§ Exercise instructions: Copy the lines below exactly. Start at the first and finish with the line containing "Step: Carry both".

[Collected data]

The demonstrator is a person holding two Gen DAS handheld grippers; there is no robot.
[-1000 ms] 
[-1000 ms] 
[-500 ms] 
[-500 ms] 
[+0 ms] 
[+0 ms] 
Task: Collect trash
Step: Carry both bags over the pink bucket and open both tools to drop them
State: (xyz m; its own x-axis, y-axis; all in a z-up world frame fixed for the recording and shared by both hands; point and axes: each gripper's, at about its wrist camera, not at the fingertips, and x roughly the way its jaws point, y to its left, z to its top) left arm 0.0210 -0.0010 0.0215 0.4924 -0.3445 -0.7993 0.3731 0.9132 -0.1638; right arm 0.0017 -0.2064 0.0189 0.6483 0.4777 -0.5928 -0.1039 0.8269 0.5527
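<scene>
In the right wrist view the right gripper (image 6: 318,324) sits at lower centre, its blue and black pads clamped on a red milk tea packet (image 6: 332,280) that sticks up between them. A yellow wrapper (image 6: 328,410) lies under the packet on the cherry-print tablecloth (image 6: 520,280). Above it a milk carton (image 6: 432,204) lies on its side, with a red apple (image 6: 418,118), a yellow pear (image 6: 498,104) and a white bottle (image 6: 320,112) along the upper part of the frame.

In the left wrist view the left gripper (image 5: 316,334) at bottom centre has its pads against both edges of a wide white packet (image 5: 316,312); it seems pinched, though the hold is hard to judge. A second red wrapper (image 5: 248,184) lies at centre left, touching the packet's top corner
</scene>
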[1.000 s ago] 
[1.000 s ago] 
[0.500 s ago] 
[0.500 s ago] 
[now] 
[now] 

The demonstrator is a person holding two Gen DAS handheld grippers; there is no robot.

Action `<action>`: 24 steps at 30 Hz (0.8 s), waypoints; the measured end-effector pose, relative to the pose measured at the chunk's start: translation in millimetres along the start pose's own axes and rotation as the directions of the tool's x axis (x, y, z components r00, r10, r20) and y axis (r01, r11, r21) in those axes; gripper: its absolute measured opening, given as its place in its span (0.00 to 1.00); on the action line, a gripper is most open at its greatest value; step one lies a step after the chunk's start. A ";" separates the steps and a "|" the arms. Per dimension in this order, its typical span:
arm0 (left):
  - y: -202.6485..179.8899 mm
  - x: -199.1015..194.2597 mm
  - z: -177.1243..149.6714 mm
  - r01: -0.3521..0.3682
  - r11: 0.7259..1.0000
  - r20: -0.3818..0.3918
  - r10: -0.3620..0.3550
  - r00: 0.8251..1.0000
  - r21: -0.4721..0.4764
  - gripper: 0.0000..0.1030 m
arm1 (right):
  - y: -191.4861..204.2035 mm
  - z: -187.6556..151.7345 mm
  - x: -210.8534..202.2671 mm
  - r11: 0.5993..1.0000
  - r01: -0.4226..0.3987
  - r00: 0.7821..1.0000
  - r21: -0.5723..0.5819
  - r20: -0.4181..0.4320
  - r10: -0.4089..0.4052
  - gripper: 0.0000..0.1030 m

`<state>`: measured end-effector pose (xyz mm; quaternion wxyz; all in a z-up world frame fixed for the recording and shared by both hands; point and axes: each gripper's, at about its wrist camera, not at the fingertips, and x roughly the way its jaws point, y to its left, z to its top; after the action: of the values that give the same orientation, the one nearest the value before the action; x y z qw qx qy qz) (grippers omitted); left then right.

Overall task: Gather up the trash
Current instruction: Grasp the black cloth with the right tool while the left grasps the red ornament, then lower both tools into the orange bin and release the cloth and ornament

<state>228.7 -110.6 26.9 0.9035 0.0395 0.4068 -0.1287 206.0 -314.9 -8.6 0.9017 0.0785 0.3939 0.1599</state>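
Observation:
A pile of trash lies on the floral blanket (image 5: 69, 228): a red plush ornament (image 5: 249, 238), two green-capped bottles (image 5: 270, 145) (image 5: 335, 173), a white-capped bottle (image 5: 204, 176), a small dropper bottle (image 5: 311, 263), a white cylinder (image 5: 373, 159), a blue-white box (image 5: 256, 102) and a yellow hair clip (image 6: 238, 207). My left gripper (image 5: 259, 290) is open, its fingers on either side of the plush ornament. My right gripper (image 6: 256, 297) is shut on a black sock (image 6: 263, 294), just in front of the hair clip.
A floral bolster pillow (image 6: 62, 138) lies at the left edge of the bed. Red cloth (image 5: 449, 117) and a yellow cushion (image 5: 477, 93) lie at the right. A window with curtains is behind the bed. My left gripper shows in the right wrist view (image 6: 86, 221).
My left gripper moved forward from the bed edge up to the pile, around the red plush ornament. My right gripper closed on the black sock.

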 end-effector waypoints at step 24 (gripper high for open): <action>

§ Result of this exercise:
The demonstrator is a person holding two Gen DAS handheld grippers; there is no robot.
[-1000 ms] 
[-1000 ms] 
[-500 ms] 
[-500 ms] 
[+0 ms] 
[+0 ms] 
Task: Collect trash
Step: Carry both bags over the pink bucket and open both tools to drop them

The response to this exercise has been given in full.